Я вернулась мыслями к тому времени, когда видела этот кулон в последний раз – это произошло несколько недель назад, когда я надела его на свадьбу одного из друзей Тома, и я помнила, что еще подумала тогда: как красиво он оттеняет мое расшитое бисером платье-чарльстон. Внезапно меня, словно ножом, пронзила тревога – не могла же я потерять его, когда мы с Томом танцевали в том старинном доме-усадьбе на границе графств Саррей и Гемпшир, или все-таки могла? Нет, конечно же, не могла, иначе я заметила бы это, как только мы вернулись домой. Я закрыла глаза, стараясь восстановить в памяти последовательность событий, происходивших в тот вечер после того, как мы вышли из такси на Бельвью-райз. Мы с Томом оба были довольно пьяны, но я ясно помнила, как сняла кулон и аккуратно положила его обратно в футляр. Во всяком случае, мне казалось, что я это помню. Но в последнее время я замечала, что с пугающей легкостью начинаю путаться по поводу самых разных вещей.

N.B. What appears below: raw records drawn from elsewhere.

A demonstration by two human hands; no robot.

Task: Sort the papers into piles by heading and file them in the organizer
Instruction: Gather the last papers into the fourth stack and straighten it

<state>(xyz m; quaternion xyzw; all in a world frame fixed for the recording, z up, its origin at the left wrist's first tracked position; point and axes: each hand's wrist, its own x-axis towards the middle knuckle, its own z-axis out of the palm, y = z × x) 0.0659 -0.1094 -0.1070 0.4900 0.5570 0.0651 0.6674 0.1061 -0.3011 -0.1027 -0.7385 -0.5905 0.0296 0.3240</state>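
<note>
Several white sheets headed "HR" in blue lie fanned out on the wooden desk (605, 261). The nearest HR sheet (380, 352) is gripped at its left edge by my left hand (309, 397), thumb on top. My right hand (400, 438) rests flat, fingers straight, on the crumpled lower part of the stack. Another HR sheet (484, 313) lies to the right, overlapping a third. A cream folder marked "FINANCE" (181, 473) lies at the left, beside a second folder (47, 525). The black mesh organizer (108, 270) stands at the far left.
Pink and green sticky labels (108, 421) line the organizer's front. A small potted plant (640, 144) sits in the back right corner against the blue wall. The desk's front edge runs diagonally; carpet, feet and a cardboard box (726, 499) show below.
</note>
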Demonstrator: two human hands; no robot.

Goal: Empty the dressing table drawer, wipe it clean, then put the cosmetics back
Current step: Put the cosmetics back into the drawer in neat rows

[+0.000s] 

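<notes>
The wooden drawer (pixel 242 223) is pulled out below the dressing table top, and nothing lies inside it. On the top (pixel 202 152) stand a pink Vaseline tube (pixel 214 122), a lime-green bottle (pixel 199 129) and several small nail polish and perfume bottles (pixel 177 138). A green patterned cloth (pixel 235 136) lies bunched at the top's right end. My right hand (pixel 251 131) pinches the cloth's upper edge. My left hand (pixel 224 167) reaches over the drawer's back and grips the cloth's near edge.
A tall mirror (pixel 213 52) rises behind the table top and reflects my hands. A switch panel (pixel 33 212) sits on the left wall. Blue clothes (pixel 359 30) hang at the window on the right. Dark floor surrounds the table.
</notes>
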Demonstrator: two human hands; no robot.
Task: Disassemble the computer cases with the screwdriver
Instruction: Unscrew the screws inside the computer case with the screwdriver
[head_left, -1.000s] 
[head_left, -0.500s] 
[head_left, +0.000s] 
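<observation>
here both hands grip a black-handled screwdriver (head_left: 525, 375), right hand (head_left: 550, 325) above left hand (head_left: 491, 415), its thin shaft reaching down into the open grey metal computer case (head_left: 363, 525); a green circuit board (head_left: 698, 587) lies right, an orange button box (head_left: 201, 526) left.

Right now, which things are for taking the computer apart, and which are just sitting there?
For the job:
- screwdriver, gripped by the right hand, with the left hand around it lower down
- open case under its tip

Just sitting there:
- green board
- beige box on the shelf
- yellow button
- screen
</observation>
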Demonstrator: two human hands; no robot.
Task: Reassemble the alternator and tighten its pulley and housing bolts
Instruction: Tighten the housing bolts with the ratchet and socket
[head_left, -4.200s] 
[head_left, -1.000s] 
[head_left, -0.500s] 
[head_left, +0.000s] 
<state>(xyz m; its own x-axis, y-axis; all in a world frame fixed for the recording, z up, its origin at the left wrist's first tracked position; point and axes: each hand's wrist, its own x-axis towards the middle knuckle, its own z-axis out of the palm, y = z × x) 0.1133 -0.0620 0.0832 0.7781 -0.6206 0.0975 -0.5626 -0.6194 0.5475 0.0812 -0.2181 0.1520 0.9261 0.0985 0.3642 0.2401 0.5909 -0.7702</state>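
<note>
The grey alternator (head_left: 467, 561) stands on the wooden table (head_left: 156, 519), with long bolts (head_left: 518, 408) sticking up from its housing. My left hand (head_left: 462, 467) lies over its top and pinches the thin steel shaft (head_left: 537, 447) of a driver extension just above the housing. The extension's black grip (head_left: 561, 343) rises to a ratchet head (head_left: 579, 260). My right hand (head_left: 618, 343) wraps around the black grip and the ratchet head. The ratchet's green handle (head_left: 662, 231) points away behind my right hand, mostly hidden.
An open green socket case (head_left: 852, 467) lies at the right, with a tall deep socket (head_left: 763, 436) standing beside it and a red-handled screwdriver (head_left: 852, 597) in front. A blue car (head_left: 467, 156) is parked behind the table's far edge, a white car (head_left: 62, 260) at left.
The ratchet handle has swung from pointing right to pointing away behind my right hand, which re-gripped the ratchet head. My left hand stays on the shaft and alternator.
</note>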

Если я действительно потеряла кулон – а я, честно говоря, совершенно не представляла, как такое могло случиться, – я была бы безутешна. Моя бабушка была женщиной эксцентричной, временами вздорной, но я любила ее, а она меня. Я знала, как много для нее значил этот кулон, особенно после того, как дедушка умер, и она оставила его мне, чтобы я хранила его и берегла. Даже еще будучи девочкой, я твердо решила, что никогда его не продам и передам его когда-нибудь своим собственным детям.